### WHAT THIS TASK INVOLVES
For each line below that contains the string "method", copy that line.

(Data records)
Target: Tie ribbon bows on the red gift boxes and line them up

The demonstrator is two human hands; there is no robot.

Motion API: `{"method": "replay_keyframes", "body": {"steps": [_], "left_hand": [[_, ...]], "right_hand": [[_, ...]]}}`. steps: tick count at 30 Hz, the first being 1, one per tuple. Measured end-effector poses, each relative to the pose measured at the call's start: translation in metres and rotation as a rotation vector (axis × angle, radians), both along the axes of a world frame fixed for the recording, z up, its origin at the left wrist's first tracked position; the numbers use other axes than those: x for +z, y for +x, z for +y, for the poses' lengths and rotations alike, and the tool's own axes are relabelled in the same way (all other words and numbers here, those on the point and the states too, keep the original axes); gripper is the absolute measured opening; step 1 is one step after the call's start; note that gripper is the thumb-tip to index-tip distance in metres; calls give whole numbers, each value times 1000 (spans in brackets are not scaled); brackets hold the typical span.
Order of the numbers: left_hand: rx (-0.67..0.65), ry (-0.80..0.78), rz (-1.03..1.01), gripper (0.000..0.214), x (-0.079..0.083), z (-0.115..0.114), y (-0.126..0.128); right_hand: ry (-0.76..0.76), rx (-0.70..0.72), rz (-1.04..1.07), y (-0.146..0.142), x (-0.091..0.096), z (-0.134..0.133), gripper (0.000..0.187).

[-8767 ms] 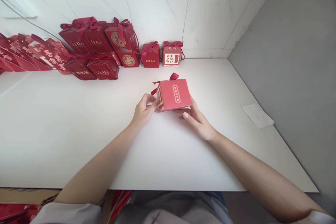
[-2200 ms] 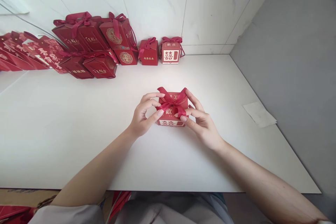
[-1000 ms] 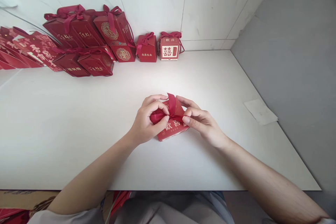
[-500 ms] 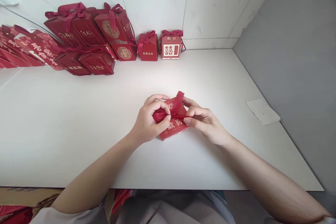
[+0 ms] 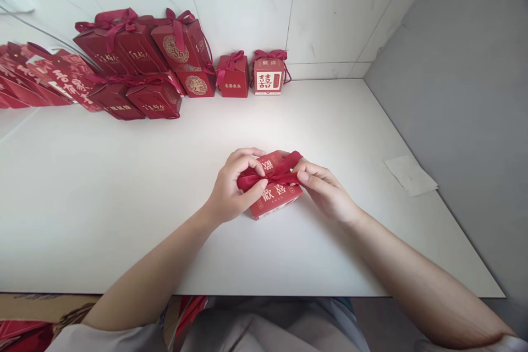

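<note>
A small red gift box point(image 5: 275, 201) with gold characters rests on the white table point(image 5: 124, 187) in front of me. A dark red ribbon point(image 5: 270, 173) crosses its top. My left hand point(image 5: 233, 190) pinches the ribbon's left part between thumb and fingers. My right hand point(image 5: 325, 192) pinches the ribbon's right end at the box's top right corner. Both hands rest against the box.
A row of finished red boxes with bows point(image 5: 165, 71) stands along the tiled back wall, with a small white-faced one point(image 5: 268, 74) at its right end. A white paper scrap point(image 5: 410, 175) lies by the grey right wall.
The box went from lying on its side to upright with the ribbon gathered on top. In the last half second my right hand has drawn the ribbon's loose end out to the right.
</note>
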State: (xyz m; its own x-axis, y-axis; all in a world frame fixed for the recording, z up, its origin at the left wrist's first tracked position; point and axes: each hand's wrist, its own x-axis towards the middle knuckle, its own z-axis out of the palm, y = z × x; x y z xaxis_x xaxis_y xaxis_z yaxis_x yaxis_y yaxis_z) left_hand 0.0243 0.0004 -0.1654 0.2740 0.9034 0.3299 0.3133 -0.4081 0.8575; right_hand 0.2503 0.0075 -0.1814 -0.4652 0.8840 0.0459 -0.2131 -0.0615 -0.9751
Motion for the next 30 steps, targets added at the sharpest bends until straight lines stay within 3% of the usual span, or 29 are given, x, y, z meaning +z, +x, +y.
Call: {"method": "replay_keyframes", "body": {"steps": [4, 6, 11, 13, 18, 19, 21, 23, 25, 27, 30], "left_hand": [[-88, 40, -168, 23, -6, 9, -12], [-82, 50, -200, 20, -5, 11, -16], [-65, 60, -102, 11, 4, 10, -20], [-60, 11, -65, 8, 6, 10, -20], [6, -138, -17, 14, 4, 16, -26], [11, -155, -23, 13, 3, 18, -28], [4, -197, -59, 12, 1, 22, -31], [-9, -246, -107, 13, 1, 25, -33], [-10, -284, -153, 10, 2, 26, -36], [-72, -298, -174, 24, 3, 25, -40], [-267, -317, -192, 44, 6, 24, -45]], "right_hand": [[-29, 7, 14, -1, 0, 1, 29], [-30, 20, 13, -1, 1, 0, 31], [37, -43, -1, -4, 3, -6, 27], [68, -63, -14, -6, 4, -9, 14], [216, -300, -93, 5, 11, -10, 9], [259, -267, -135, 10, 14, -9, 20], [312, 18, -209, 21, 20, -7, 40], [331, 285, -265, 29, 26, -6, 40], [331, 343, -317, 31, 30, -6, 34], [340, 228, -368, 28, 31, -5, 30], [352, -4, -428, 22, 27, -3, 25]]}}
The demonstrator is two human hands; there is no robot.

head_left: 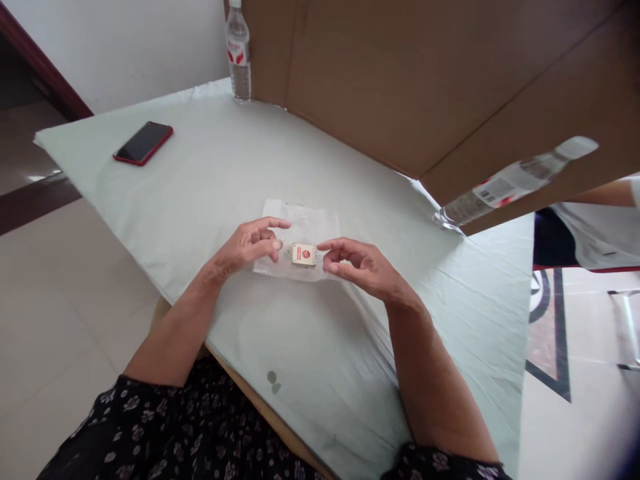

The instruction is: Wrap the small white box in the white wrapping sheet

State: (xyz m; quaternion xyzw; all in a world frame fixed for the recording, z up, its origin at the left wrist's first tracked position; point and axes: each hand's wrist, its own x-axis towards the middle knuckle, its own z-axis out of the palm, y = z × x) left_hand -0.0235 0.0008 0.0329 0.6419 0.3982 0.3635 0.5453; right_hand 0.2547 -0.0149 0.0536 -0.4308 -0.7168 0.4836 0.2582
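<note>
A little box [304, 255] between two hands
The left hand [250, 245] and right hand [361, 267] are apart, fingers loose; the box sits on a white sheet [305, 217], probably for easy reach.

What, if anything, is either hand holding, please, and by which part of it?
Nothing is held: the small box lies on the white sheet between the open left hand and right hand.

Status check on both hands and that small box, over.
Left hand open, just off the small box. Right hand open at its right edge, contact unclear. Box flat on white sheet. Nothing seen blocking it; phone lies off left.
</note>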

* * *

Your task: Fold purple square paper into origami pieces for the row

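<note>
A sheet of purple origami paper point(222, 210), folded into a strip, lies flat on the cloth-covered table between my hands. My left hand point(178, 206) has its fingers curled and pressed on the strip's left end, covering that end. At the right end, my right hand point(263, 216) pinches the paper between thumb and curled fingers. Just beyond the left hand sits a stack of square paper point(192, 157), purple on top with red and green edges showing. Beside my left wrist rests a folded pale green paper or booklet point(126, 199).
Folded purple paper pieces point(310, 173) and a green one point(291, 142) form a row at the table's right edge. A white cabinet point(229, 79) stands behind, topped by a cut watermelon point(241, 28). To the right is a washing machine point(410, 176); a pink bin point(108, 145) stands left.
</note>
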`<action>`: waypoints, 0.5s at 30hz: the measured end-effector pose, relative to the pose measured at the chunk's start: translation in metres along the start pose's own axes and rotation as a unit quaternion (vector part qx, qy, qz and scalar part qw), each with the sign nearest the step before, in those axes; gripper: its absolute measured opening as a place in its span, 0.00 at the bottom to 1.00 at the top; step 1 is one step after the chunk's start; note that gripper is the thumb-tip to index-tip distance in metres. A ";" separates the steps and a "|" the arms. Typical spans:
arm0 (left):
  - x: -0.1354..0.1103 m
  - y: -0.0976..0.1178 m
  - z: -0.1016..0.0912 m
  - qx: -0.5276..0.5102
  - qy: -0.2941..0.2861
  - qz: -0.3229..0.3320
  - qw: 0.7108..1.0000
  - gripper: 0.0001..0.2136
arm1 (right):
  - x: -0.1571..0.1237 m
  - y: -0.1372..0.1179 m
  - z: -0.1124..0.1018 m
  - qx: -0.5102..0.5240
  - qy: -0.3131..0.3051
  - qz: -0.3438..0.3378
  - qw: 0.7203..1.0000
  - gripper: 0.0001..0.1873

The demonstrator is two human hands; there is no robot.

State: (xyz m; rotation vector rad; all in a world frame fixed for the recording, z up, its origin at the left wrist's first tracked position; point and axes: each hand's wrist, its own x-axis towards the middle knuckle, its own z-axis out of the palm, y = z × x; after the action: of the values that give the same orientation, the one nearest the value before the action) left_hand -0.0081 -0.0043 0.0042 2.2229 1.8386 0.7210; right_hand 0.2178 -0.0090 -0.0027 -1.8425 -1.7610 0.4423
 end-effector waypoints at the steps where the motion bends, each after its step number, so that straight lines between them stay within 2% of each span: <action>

### SOLUTION BELOW
Motion API: `{"method": "replay_keyframes", "body": {"steps": [_], "left_hand": [[_, ...]], "right_hand": [[_, ...]]}}`. steps: tick count at 30 Hz, the first being 1, one per tuple. Measured end-effector poses, each relative to the pose measured at the call's start: translation in metres and rotation as a rotation vector (axis × angle, radians), both along the axes of a world frame fixed for the recording, z up, its origin at the left wrist's first tracked position; the numbers use other axes than those: x for +z, y for +x, z for +y, for the poses' lengths and rotations alike, and the tool's own axes are relabelled in the same way (all other words and numbers here, those on the point and the states too, keep the original axes); gripper is the absolute measured opening; step 1 is one step after the call's start; note that gripper is the thumb-tip to index-tip distance in metres; calls give whole numbers, each value times 1000 (spans in brackets are not scaled); brackets hold the typical span.
Call: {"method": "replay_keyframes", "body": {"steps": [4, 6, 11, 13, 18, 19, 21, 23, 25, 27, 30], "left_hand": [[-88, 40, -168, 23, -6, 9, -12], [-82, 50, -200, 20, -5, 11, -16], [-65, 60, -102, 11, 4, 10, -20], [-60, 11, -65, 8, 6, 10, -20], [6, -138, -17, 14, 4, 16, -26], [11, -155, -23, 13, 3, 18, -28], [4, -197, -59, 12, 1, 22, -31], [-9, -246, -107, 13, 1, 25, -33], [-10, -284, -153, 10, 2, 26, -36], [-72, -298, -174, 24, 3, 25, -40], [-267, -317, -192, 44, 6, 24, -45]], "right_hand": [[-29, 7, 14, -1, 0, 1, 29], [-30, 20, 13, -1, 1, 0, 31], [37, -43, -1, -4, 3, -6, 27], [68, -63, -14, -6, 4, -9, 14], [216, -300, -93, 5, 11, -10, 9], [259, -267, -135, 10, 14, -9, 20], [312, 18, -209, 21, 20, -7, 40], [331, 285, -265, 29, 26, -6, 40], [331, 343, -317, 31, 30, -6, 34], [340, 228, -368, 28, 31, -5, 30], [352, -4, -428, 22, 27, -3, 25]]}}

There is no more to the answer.